● **Work item**
The pictures are to be left out, and all remaining data is to be transcribed exactly as it appears.

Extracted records
****

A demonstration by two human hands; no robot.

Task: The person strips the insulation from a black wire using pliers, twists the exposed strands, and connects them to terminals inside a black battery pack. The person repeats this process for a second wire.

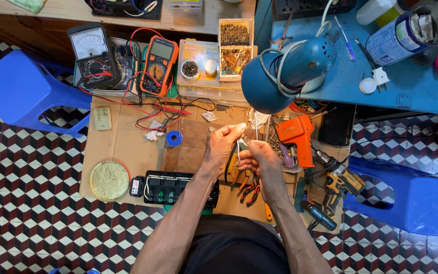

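Left hand (pixel 223 143) and right hand (pixel 257 158) held together above the cardboard sheet (pixel 122 147), fingers pinched closed on a small pale part (pixel 241 145); pliers (pixel 250 192) lie just below, orange glue gun (pixel 296 136) beside.

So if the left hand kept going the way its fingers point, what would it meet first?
The left hand points up and right, so it would likely first meet the blue desk lamp's shade. Depth is unclear; it might pass underneath.

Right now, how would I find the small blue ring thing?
Find the brown cardboard sheet on the tiled floor. The blue tape roll lies near its middle, beyond the left hand, below the orange multimeter. It's the only small blue ring with a hole.
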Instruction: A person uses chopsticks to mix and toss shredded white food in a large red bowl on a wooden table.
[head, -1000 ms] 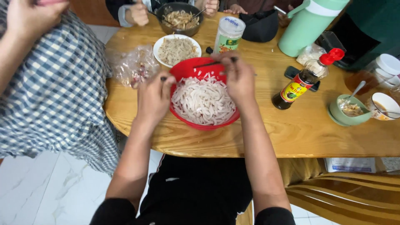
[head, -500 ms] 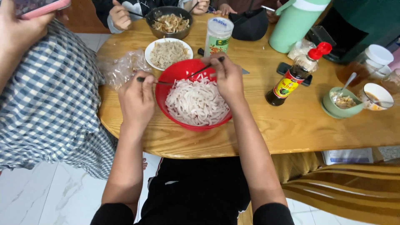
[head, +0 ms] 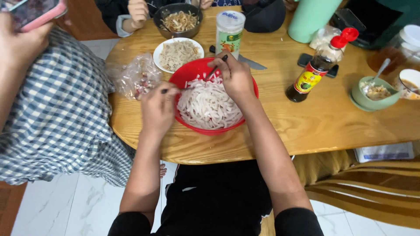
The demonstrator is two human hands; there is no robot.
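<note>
Centre frame: left hand (head: 157,109) and right hand (head: 236,76), each with fingers pinched on a thin dark chopstick, work over the round red plastic bowl (head: 192,74) of pale white noodles (head: 208,105) on the round wooden table (head: 306,126).

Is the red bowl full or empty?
Nearly full. The red bowl holds a heap of white noodles spread almost to its rim, with the left hand and right hand over it.

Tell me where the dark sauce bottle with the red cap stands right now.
In the head view, the sauce bottle stands on the wooden table, right of the red bowl and left of the green bowl.
</note>
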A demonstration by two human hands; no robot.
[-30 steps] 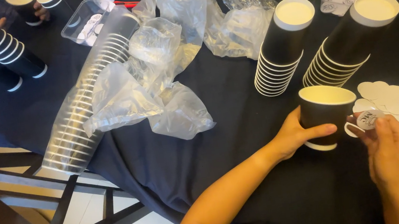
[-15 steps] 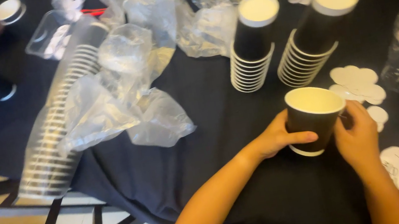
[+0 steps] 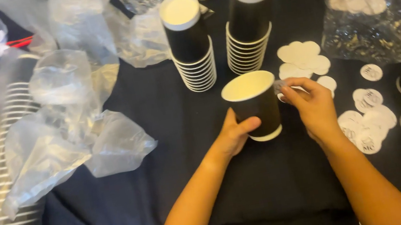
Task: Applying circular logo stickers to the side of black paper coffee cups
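Head view: cup (image 3: 253,102) between both hands

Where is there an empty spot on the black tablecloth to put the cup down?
Bare cloth lies between the two forearms, below the black paper cup that the left hand and right hand hold. Another patch sits between the crumpled plastic wrap and the left cup stack. Right of the hands it is crowded with round stickers.
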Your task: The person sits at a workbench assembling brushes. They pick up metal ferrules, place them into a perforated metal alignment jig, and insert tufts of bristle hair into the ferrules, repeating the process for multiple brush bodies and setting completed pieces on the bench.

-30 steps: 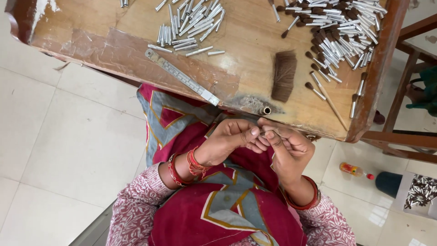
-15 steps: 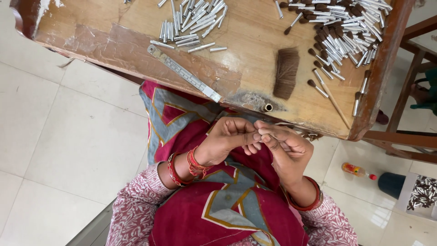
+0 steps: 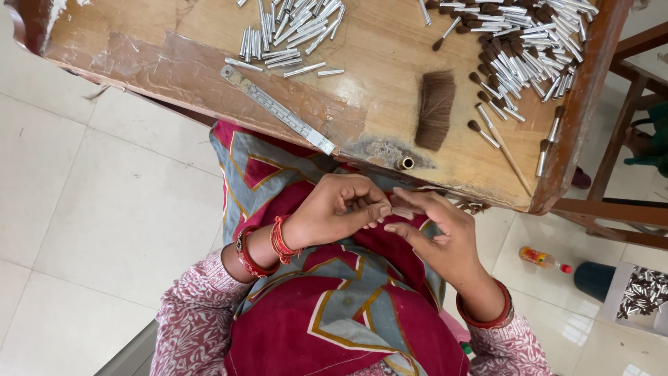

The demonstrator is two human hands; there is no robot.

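Observation:
My left hand (image 3: 334, 209) and my right hand (image 3: 438, 233) meet over my lap, just below the wooden table's edge (image 3: 487, 188). Their fingertips pinch one small pale piece (image 3: 395, 209) between them; it is too small to tell what it is. The left fingers curl around it, while the right thumb and forefinger touch it with the other fingers spread. Red bangles sit on both wrists. On the table lie a bundle of brown hair (image 3: 435, 110), a short brass tube (image 3: 407, 163), a metal ruler (image 3: 278, 110) and a heap of silver tubes (image 3: 292, 35).
Several small brushes with silver ferrules (image 3: 522, 56) are piled at the table's right end. A wooden frame (image 3: 626, 139) stands to the right. On the tiled floor are a small bottle (image 3: 543, 259), a dark bucket (image 3: 595, 278) and a box of metal pieces (image 3: 643, 296).
Both hands stay together at my lap, fingertips working on the small piece. The right fingers have opened out a little.

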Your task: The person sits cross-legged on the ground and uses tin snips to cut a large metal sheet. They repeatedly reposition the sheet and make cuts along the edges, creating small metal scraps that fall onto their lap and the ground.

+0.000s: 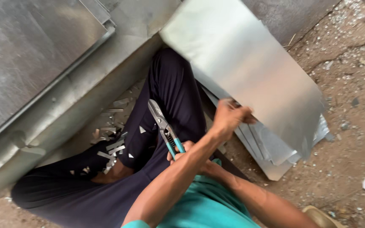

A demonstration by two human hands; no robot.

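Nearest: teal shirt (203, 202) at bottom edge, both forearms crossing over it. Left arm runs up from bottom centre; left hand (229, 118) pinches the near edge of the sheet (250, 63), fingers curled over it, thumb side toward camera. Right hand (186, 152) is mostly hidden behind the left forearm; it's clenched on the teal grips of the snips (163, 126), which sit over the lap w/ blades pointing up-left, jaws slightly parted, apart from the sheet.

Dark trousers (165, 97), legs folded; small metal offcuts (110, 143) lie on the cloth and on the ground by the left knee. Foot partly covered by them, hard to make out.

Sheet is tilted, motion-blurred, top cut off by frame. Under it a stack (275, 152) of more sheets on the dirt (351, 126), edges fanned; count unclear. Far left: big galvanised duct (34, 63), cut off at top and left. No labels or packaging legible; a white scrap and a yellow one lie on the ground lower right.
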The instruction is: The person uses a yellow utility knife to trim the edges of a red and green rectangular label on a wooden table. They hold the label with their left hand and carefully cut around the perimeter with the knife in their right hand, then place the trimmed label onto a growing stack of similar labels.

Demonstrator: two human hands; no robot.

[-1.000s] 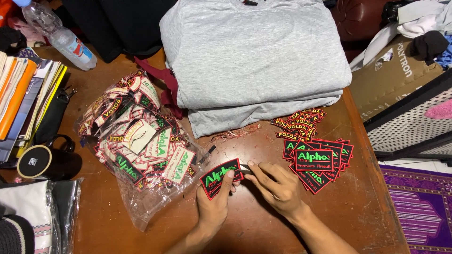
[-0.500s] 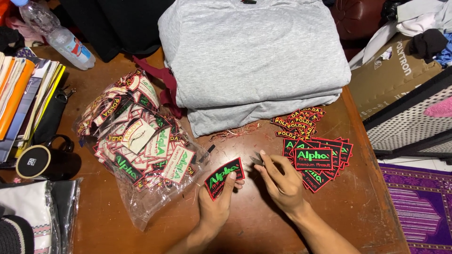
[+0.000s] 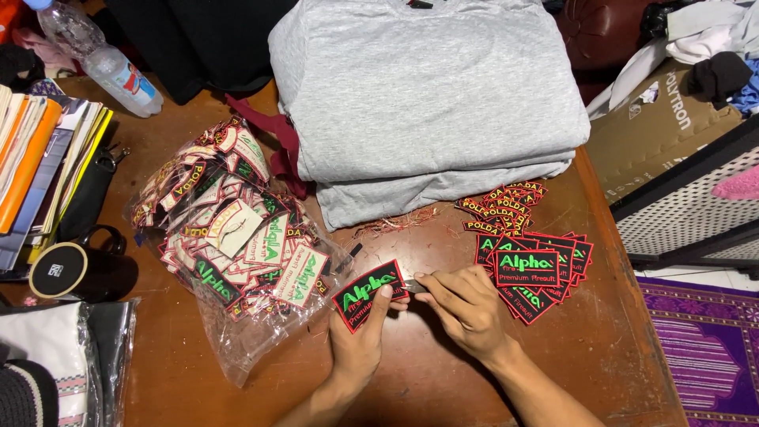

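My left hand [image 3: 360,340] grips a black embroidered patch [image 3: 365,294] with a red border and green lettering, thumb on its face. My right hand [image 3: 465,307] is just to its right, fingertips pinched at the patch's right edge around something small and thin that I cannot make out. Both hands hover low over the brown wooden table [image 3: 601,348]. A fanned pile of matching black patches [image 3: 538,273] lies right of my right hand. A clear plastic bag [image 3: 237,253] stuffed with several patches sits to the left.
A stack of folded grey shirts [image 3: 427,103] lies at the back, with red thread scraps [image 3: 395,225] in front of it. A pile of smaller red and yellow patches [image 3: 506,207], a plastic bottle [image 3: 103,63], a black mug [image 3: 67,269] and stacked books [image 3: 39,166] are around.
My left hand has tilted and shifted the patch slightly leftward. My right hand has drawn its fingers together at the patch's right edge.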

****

● **Answer below**
A demonstration by two human hands; no robot.

Task: The person strips the insulation from a black wire using pliers, twists the exposed strands, and connects them to terminals inside a black battery pack. The person repeats this process for a second wire.


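Left hand (pixel 223 143) and right hand (pixel 257 158) held together above the cardboard sheet (pixel 122 147), fingers pinched closed on a small pale part (pixel 241 145); pliers (pixel 250 192) lie just below, orange glue gun (pixel 296 136) beside.

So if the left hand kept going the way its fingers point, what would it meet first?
The left hand points up and right, so it would likely first meet the blue desk lamp's shade. Depth is unclear; it might pass underneath.

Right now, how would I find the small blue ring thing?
Find the brown cardboard sheet on the tiled floor. The blue tape roll lies near its middle, beyond the left hand, below the orange multimeter. It's the only small blue ring with a hole.
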Instruction: A person uses chopsticks to mix and toss shredded white food in a large red bowl on a wooden table.
[head, -1000 ms] 
[head, -500 ms] 
[head, +0 ms] 
The demonstrator is two human hands; there is no robot.
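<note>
Centre frame: left hand (head: 157,109) and right hand (head: 236,76), each with fingers pinched on a thin dark chopstick, work over the round red plastic bowl (head: 192,74) of pale white noodles (head: 208,105) on the round wooden table (head: 306,126).

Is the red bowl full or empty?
Nearly full. The red bowl holds a heap of white noodles spread almost to its rim, with the left hand and right hand over it.

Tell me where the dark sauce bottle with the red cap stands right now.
In the head view, the sauce bottle stands on the wooden table, right of the red bowl and left of the green bowl.
</note>
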A demonstration by two human hands; no robot.
[-30 steps] 
[-15 steps] 
[+0 steps] 
Task: Applying circular logo stickers to the side of black paper coffee cups
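Head view: cup (image 3: 253,102) between both hands

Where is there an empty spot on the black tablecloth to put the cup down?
Bare cloth lies between the two forearms, below the black paper cup that the left hand and right hand hold. Another patch sits between the crumpled plastic wrap and the left cup stack. Right of the hands it is crowded with round stickers.
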Your task: The person sits at a workbench assembling brushes. They pick up metal ferrules, place them into a perforated metal alignment jig, and insert tufts of bristle hair into the ferrules, repeating the process for multiple brush bodies and setting completed pieces on the bench.

-30 steps: 
-15 steps: 
+0 steps: 

The demonstrator is two human hands; there is no robot.

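Observation:
My left hand (image 3: 334, 209) and my right hand (image 3: 438, 233) meet over my lap, just below the wooden table's edge (image 3: 487, 188). Their fingertips pinch one small pale piece (image 3: 395, 209) between them; it is too small to tell what it is. The left fingers curl around it, while the right thumb and forefinger touch it with the other fingers spread. Red bangles sit on both wrists. On the table lie a bundle of brown hair (image 3: 435, 110), a short brass tube (image 3: 407, 163), a metal ruler (image 3: 278, 110) and a heap of silver tubes (image 3: 292, 35).
Several small brushes with silver ferrules (image 3: 522, 56) are piled at the table's right end. A wooden frame (image 3: 626, 139) stands to the right. On the tiled floor are a small bottle (image 3: 543, 259), a dark bucket (image 3: 595, 278) and a box of metal pieces (image 3: 643, 296).
Both hands stay together at my lap, fingertips working on the small piece. The right fingers have opened out a little.
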
Your task: The person sits cross-legged on the ground and uses tin snips to cut a large metal sheet. They repeatedly reposition the sheet and make cuts along the edges, creating small metal scraps that fall onto their lap and the ground.

+0.000s: 

A demonstration by two human hands; no robot.

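Nearest: teal shirt (203, 202) at bottom edge, both forearms crossing over it. Left arm runs up from bottom centre; left hand (229, 118) pinches the near edge of the sheet (250, 63), fingers curled over it, thumb side toward camera. Right hand (186, 152) is mostly hidden behind the left forearm; it's clenched on the teal grips of the snips (163, 126), which sit over the lap w/ blades pointing up-left, jaws slightly parted, apart from the sheet.

Dark trousers (165, 97), legs folded; small metal offcuts (110, 143) lie on the cloth and on the ground by the left knee. Foot partly covered by them, hard to make out.

Sheet is tilted, motion-blurred, top cut off by frame. Under it a stack (275, 152) of more sheets on the dirt (351, 126), edges fanned; count unclear. Far left: big galvanised duct (34, 63), cut off at top and left. No labels or packaging legible; a white scrap and a yellow one lie on the ground lower right.
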The instruction is: The person uses a yellow utility knife to trim the edges of a red and green rectangular label on a wooden table. They hold the label with their left hand and carefully cut around the perimeter with the knife in their right hand, then place the trimmed label onto a growing stack of similar labels.

Demonstrator: two human hands; no robot.

[-1.000s] 
[-0.500s] 
[+0.000s] 

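My left hand [image 3: 360,340] grips a black embroidered patch [image 3: 365,294] with a red border and green lettering, thumb on its face. My right hand [image 3: 465,307] is just to its right, fingertips pinched at the patch's right edge around something small and thin that I cannot make out. Both hands hover low over the brown wooden table [image 3: 601,348]. A fanned pile of matching black patches [image 3: 538,273] lies right of my right hand. A clear plastic bag [image 3: 237,253] stuffed with several patches sits to the left.
A stack of folded grey shirts [image 3: 427,103] lies at the back, with red thread scraps [image 3: 395,225] in front of it. A pile of smaller red and yellow patches [image 3: 506,207], a plastic bottle [image 3: 103,63], a black mug [image 3: 67,269] and stacked books [image 3: 39,166] are around.
My left hand has tilted and shifted the patch slightly leftward. My right hand has drawn its fingers together at the patch's right edge.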

Nothing more remains to be done for this exercise.